What is expected:
Word for word, retype the lines from the one containing "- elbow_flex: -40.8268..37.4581" to the one containing "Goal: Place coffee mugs" below, keeping both end lines and dropping the pictures.

Source records

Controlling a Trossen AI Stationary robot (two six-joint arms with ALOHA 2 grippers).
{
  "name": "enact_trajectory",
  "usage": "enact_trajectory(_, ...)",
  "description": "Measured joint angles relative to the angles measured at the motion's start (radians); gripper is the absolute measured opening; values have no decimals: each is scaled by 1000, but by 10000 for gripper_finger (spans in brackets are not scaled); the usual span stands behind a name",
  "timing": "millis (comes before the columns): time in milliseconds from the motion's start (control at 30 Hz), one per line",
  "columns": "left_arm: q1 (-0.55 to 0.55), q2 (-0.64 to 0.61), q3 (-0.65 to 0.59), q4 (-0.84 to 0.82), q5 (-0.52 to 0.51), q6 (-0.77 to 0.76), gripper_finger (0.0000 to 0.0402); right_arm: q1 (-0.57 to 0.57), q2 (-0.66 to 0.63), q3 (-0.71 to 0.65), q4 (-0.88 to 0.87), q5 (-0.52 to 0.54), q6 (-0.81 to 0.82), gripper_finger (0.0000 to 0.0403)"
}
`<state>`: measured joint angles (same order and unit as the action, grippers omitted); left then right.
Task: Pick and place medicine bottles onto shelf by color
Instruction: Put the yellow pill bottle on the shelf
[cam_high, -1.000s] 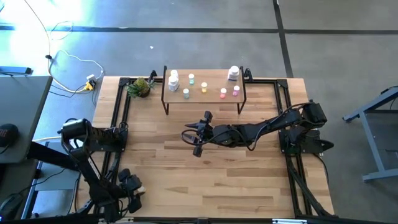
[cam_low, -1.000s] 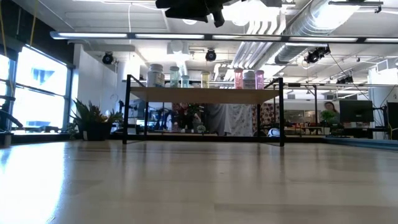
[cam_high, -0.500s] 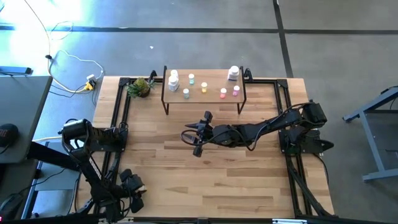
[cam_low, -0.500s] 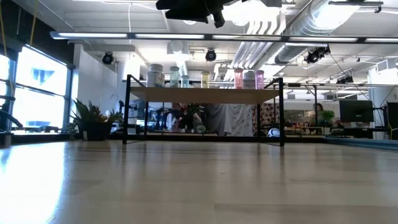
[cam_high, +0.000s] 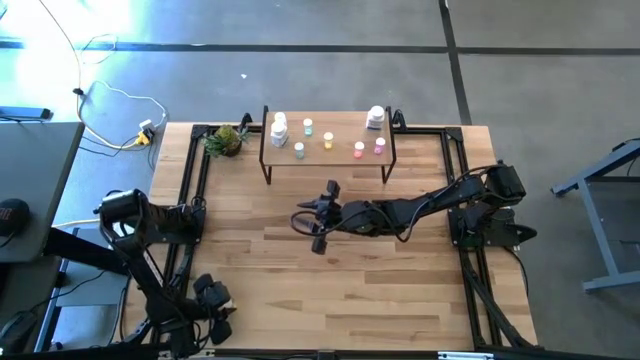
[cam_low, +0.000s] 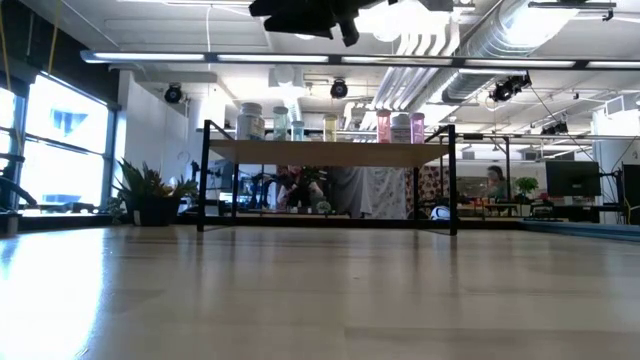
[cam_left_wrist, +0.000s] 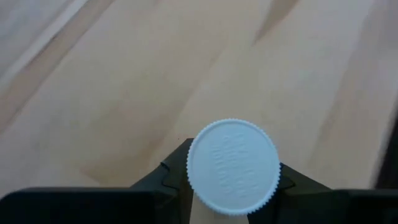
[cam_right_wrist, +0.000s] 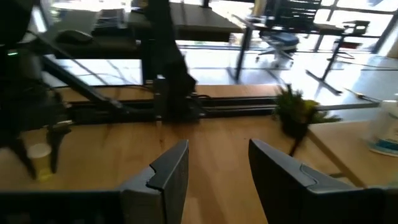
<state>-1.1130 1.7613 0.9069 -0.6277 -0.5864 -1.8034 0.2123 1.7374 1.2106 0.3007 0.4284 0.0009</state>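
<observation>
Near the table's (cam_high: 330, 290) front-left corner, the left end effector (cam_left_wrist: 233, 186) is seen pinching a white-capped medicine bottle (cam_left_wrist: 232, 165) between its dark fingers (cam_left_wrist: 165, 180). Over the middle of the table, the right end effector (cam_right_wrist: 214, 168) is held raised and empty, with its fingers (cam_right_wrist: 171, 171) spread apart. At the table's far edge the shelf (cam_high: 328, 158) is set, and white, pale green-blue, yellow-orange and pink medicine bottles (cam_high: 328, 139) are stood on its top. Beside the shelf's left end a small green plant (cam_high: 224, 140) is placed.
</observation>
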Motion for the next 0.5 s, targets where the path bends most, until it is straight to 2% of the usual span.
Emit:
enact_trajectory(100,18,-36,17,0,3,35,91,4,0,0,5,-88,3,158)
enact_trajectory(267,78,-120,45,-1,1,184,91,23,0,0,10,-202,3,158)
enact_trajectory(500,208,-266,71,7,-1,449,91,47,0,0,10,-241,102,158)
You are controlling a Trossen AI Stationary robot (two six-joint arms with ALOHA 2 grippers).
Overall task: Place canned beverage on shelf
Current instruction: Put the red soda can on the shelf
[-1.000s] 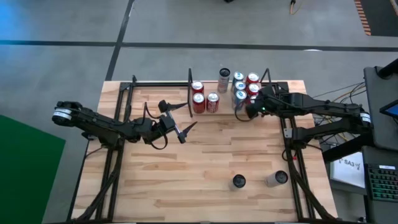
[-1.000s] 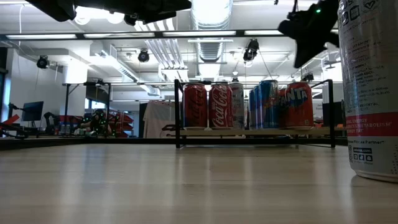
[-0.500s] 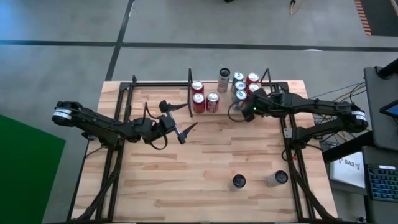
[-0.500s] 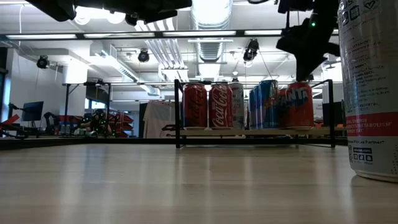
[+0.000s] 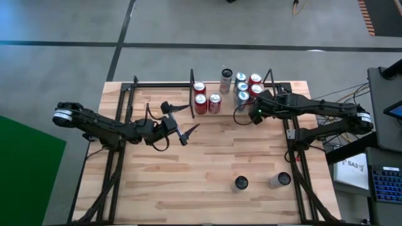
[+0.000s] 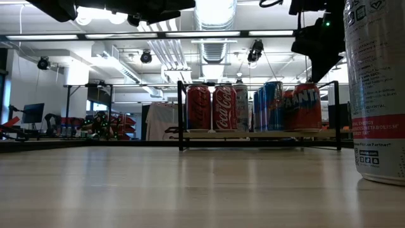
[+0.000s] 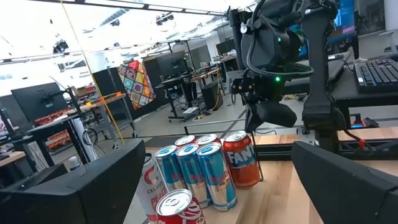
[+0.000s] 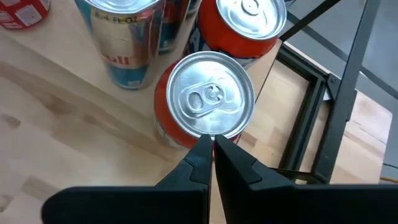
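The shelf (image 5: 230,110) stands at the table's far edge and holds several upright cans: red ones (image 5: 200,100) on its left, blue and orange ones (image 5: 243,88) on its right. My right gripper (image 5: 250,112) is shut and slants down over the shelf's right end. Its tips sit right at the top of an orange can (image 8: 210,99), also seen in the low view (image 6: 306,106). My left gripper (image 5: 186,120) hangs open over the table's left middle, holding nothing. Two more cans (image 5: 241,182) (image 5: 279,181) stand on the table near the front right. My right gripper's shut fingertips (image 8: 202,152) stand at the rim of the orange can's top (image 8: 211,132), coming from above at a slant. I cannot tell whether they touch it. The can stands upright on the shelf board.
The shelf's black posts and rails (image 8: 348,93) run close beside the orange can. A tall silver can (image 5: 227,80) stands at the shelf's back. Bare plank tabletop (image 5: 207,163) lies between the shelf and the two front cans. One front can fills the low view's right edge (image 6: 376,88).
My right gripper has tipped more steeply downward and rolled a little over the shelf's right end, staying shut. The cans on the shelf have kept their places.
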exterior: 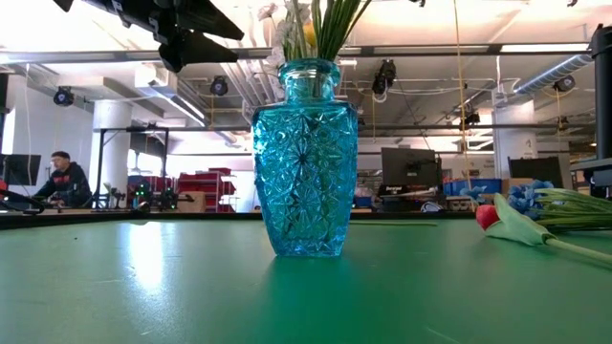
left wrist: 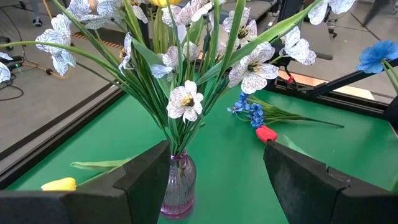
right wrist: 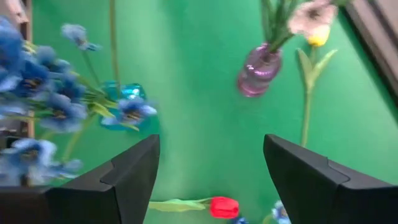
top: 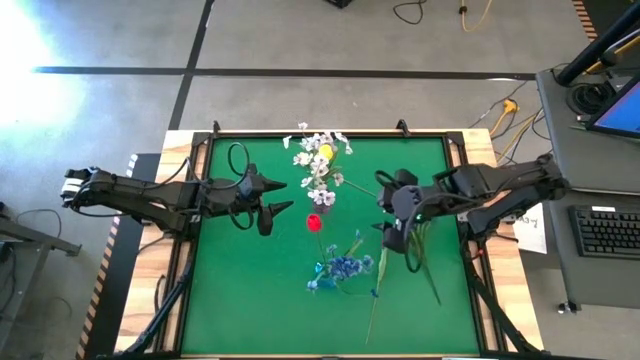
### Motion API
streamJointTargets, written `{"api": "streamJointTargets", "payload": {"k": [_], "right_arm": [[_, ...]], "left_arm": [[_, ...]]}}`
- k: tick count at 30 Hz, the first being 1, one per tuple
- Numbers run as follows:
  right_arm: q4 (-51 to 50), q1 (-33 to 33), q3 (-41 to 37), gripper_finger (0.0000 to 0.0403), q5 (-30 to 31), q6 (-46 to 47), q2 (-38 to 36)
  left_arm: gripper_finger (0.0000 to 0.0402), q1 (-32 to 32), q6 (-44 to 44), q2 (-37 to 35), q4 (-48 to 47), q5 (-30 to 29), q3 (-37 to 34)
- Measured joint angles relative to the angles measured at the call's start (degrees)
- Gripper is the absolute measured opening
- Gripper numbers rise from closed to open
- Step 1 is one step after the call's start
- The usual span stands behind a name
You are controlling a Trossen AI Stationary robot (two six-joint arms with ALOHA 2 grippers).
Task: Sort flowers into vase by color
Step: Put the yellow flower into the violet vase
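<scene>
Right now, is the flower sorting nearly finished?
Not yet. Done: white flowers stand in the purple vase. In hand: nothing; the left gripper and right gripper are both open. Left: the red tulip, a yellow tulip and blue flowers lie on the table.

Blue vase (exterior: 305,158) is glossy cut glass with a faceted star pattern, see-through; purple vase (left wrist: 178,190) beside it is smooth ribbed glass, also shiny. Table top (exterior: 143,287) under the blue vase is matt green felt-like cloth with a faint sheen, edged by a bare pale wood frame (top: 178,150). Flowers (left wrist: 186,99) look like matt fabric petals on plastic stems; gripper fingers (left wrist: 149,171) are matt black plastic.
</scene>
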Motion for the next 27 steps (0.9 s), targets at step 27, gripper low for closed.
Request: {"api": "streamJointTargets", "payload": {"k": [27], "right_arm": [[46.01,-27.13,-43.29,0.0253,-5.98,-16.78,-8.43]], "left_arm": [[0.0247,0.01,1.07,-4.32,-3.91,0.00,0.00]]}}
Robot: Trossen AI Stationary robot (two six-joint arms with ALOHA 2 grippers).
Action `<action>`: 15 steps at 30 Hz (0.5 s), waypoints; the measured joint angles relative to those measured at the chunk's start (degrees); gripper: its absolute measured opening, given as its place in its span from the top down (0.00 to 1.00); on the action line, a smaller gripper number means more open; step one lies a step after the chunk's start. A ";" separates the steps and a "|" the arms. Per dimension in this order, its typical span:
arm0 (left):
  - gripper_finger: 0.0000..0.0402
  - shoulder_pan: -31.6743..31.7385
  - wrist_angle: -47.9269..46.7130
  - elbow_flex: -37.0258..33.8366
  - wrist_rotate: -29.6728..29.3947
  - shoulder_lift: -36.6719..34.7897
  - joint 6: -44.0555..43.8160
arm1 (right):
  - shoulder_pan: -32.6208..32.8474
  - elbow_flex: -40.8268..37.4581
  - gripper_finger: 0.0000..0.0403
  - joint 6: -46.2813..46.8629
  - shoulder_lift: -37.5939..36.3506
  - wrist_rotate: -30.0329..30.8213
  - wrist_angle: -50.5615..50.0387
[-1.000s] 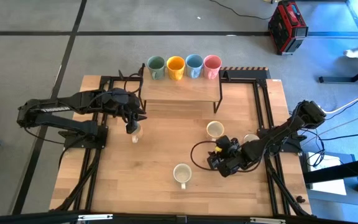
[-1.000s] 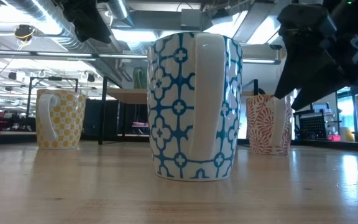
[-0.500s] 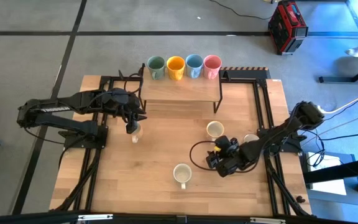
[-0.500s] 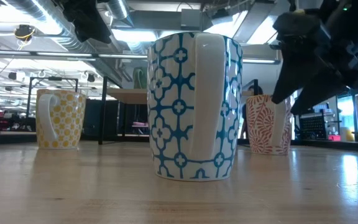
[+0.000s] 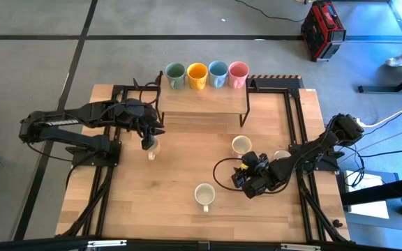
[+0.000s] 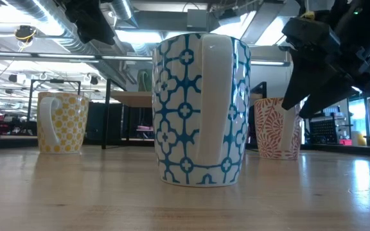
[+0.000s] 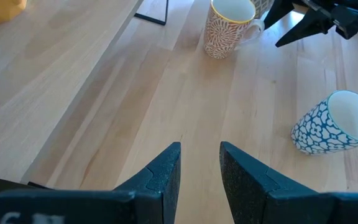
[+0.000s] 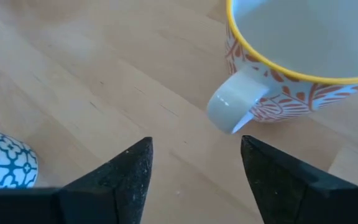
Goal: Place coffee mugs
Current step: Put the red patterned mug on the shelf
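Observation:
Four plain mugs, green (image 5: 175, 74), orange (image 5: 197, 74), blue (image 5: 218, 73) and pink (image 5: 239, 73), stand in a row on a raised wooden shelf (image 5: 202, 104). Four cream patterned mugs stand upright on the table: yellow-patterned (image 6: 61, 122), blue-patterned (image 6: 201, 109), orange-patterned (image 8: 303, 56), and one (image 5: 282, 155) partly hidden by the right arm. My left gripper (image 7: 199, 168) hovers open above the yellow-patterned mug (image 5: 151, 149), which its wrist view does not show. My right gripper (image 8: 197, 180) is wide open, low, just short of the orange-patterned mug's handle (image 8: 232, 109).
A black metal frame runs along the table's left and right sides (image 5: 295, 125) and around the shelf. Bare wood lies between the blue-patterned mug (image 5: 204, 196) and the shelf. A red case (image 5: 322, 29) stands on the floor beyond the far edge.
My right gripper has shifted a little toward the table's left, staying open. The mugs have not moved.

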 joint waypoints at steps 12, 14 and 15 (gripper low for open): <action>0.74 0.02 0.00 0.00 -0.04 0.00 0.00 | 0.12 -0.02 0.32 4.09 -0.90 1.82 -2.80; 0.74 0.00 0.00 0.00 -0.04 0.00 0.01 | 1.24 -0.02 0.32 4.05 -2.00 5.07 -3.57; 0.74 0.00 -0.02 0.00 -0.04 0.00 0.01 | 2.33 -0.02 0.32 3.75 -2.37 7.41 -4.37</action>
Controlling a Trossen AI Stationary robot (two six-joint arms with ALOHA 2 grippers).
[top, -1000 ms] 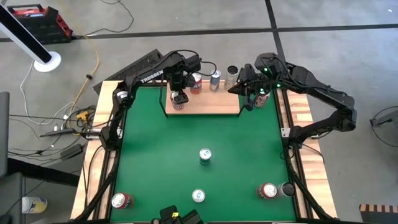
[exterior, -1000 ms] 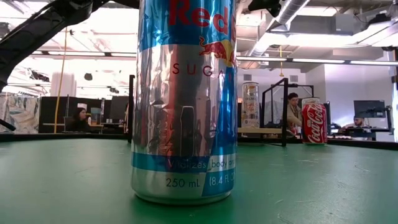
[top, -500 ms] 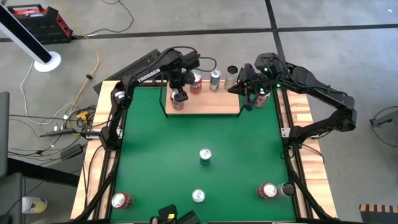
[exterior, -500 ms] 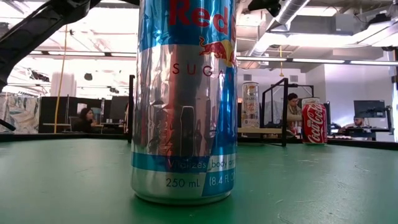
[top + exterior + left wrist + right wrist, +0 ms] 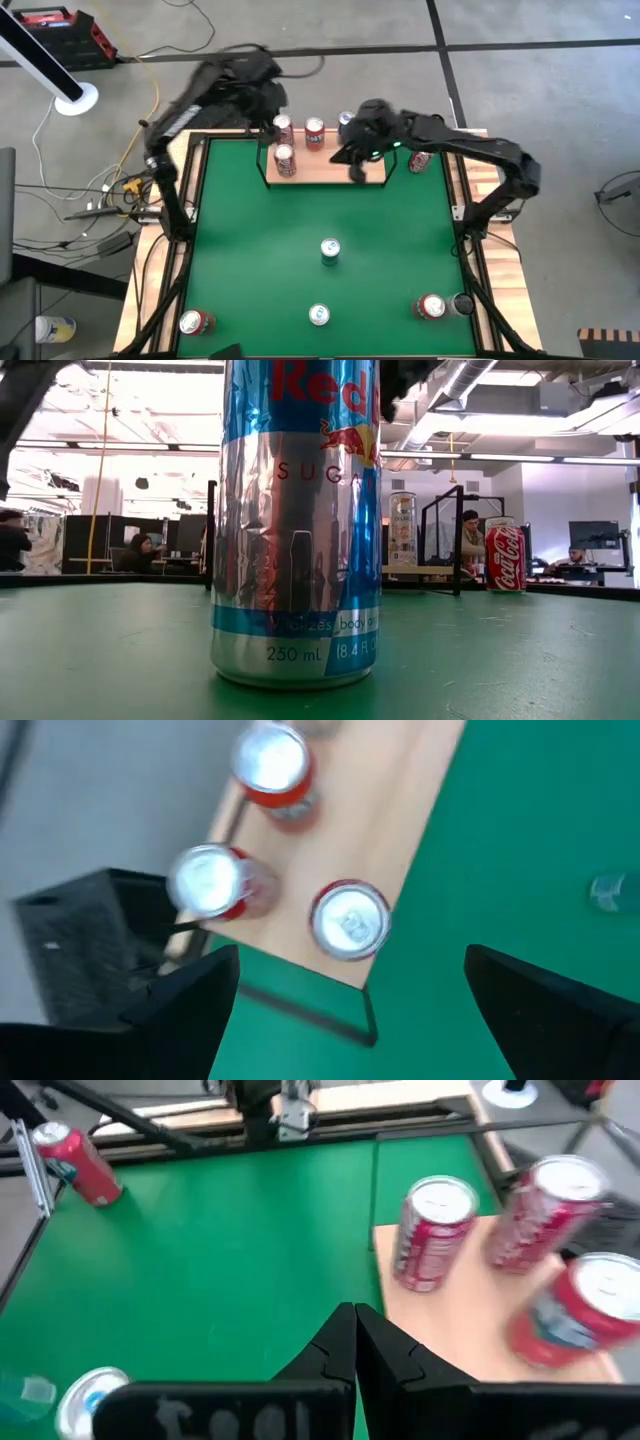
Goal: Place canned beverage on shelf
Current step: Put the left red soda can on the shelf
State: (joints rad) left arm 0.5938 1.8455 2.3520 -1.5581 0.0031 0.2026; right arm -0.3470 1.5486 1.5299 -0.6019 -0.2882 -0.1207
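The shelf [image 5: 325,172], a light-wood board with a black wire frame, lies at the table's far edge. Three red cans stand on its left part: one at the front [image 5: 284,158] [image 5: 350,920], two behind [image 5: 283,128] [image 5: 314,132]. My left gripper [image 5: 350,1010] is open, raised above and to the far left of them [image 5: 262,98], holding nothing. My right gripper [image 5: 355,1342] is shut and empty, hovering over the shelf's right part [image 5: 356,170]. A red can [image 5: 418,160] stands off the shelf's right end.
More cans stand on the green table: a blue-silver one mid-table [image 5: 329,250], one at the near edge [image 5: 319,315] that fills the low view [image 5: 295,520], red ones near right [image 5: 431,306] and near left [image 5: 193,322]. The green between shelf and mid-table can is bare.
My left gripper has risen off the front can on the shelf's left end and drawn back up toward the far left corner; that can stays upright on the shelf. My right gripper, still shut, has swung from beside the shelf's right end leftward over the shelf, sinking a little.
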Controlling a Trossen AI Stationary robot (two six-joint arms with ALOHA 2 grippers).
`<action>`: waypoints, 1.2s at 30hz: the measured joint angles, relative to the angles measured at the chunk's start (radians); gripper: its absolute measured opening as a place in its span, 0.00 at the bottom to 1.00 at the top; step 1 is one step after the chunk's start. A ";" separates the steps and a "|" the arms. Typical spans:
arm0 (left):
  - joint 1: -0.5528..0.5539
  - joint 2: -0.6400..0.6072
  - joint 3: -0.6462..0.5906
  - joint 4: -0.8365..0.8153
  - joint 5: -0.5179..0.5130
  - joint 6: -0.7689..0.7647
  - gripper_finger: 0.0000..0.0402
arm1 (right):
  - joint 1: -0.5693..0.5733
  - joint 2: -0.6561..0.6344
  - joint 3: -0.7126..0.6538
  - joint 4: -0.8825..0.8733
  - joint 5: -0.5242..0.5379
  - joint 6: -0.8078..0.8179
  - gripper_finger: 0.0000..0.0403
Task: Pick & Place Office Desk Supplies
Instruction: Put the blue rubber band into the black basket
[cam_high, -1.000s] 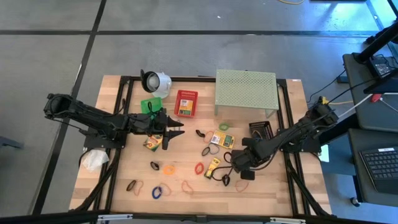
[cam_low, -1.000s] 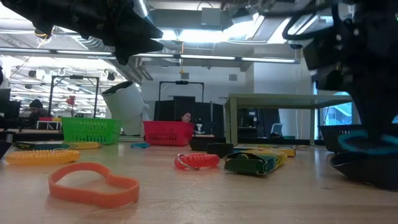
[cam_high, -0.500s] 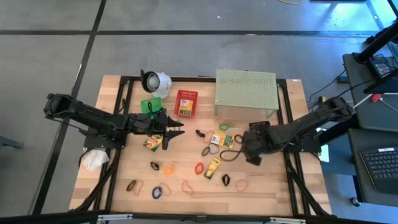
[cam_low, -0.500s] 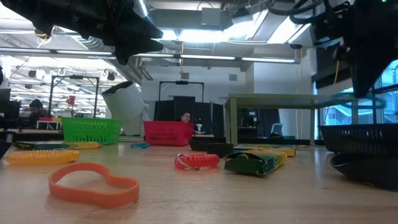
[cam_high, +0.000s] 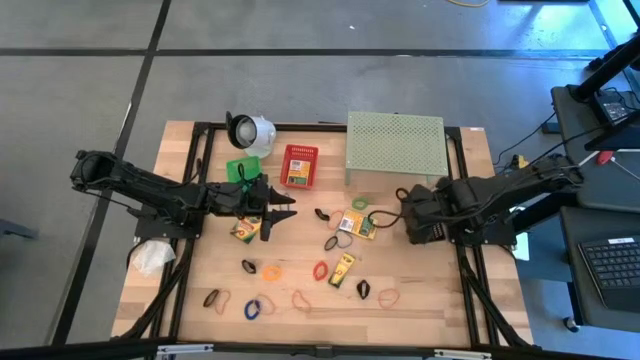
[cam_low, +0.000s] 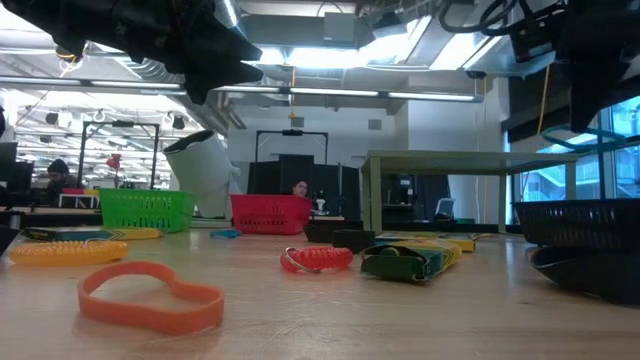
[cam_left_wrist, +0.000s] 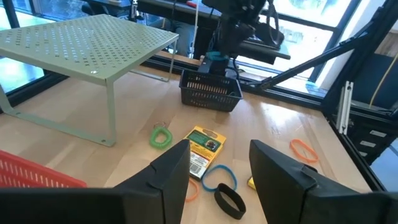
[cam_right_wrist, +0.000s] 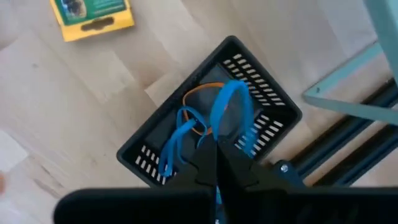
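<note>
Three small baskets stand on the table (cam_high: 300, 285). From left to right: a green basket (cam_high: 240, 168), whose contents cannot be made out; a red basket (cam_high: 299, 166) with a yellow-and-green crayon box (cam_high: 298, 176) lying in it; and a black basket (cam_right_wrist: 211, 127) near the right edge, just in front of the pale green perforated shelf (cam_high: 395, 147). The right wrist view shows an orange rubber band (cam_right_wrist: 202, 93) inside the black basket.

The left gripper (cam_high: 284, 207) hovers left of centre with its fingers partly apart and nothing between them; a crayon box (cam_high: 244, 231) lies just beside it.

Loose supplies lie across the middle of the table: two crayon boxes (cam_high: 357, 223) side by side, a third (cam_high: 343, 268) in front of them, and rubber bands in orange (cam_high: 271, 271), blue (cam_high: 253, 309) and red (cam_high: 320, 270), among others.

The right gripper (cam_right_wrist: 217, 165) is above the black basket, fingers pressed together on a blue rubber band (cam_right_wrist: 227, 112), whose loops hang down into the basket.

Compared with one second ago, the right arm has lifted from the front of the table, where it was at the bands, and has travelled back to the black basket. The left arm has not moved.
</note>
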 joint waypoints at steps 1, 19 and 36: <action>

Your response:
  - elbow_flex: -40.8268..37.4581
  - gripper_finger: 0.0000..0.0403
  - joint 6: -46.2813..46.8629
  - shoulder_lift: -37.5939..36.3506
  - wrist_rotate: -30.0329..30.8213
  - wrist_angle: -50.5615..50.0387
[-1.000s] 
[-1.000s] 
[-0.500s] 
[-0.500s] 
[+0.000s] 
[+0.000s] 
[+0.000s] 
[+0.000s] 
Goal: Place coffee mugs

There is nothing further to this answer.